Sunrise School division expects to have 14 more students this fall. It also plans on spending $7.3 million or nearly 9.7 percent more than this school year.
The 2024-25 budget is $81.8 million plus $1 million pending provincial funding for adult learning, compared to $75.5 million for this past school year.
With the province’s increased funding to Sunrise limited to 1.8 percent, and with more than half of that going to a nutrition program, the school division got $222,000 more to spend on education. That left $42.37 million to be made up by taxpayers.
Sunrise’s increase was lower than most because of growth increasing the tax base to nearly $3 billion in property assessments this year, up $1 billion from just 11 years ago.
On Tuesday, the school board passed a 6.9 percent increase in the mill rate.

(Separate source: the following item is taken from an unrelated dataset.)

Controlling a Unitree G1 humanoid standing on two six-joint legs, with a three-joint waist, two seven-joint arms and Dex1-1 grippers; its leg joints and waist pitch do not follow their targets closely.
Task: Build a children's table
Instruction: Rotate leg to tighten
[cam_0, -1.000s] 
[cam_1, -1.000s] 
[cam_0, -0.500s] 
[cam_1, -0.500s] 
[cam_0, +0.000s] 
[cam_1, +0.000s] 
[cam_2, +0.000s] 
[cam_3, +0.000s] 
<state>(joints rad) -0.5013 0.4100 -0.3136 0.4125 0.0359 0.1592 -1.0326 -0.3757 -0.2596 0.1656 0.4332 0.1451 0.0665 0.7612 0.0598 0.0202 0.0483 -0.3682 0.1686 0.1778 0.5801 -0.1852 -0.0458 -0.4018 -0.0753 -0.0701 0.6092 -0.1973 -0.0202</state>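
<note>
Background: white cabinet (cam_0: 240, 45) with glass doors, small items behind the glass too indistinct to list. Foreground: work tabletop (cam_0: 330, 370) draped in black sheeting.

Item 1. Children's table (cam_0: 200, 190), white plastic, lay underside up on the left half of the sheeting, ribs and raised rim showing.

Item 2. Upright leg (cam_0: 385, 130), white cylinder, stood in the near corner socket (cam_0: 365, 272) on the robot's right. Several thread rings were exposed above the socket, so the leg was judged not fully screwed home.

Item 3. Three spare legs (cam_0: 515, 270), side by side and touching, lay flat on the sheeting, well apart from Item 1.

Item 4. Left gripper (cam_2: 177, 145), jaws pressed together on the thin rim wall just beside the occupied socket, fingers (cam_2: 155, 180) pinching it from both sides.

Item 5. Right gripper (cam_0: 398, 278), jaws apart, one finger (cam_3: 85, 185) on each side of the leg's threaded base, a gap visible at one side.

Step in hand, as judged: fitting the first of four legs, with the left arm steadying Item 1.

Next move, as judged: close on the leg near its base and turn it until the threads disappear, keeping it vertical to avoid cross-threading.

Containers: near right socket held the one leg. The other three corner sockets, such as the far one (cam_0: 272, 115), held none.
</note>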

That is a $144.36 increase in school taxes on a home assessed at $400,000. Half of that is expected to be deducted as a provincial rebate, leaving the homeowner with $72.18 more to pay. That total bill with the 50 percent rebate is $1,109.
The Province has not said if that school tax rebate will extend beyond next school year.

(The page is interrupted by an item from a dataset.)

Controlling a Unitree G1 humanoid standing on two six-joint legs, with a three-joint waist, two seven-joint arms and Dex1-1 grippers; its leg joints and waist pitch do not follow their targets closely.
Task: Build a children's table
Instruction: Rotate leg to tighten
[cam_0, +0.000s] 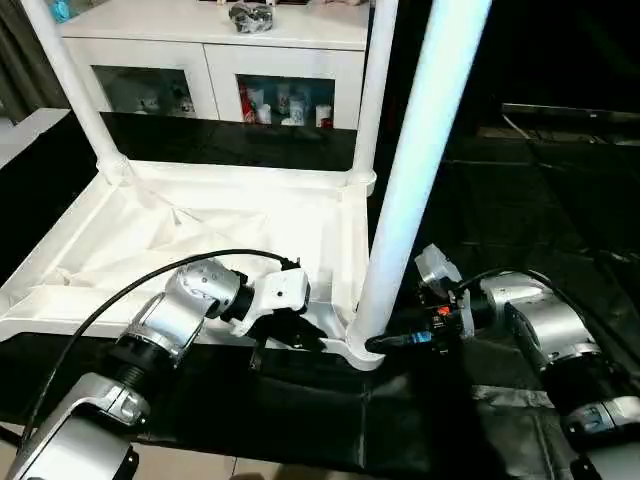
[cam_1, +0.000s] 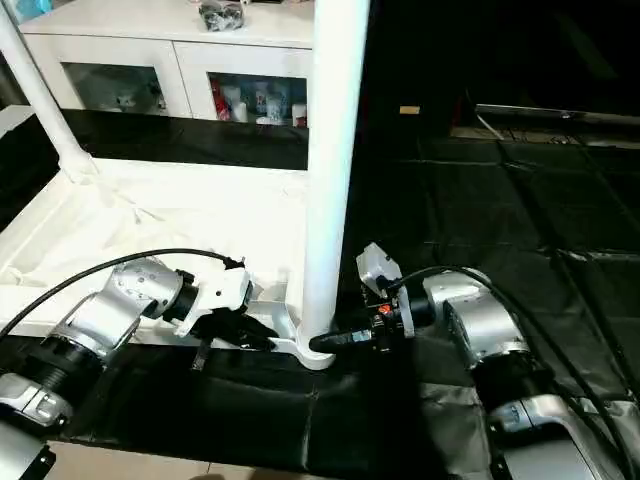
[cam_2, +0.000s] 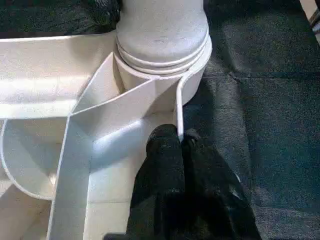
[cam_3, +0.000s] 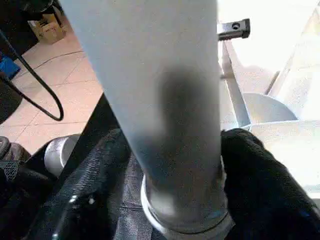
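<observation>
Head views: The children's table (cam_0: 200, 225) lies upside down on a black mat (cam_0: 330, 410), its ribbed underside facing up and its long axis running from the near edge toward the white cabinet (cam_0: 215, 60) behind it. Three legs stand upright in corner sockets. The near leg (cam_0: 415, 170) rises from the near right corner socket (cam_0: 362, 345) and tilts slightly to the right at its top. Two far legs, the far-left leg (cam_0: 75, 85) and the far-right leg (cam_0: 372, 85), stand in the rear sockets. The left gripper (cam_0: 300, 335) rests on the table rim just left of the near socket. The right gripper (cam_0: 385, 342) reaches in from the right and sits at the base of the near leg.

Left wrist view: The left gripper's fingers (cam_2: 167, 160) are pressed together, tips against the thin upright rim wall (cam_2: 179, 107) just beside the socket. The leg base (cam_2: 162, 30) sits in the socket collar.

Right wrist view: The right gripper's fingers (cam_3: 255, 175) are spread on either side of the near leg (cam_3: 160, 100), close to its base. Whether the pads touch the tube is not discernible. The leg's long axis runs vertically.
</observation>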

The increase in spending was explained by a letter from the school division as, “the continuation of inflationary pressures of increased wages and benefits, increased insurance, hydro, natural gas and other utility costs.”
It also pointed out that the previous provincial government restricted school tax increases, which the division said forced it to use accumulated surplus to pay a $673,000 deficit for 2023-24. The division had also delayed buying new buses and adding teachers for increased enrolment.
This year’s budget increase means adding 3.77 teacher positions, four education assistants, one resource teacher, 0.2 of a occupational therapist position, more “school-based decision making” funding, increased language program support, more distance education courses for Hutterian schools, seven replacement buses, a quarter of a support staff position, an online payment feasibility study, electoral boundary review, and projected salary settlements.
The biggest department jump in dollars is the biggest piece of the budget pie: regular instruction. That is up $3.44 million or eight percent to $44.03 million. The division cites wages and supply cost inflation as the main reasons for the increase. There are 799 employees with 383 teachers, plus 534 casual employees.
The largest increase in percent goes to student support, up 12 percent or $1.65 million to $15.51 million. It is also said to be because of wages, plus more support staff at some sites.
Maintenance of division offices, 13 public schools, six Hutterite colony schools, and four adult learning centres is the next most expensive part of the budget at $7.81 million, up seven percent.
Busing will cost $6.22 million, up five percent. The large rural division has 91 bus routes travelling 2.7 million km every year, with 80 percent of students riding the bus.
Administration costs are up seven percent to $2.44 million. Instructional support is up eight percent to $1.78 million.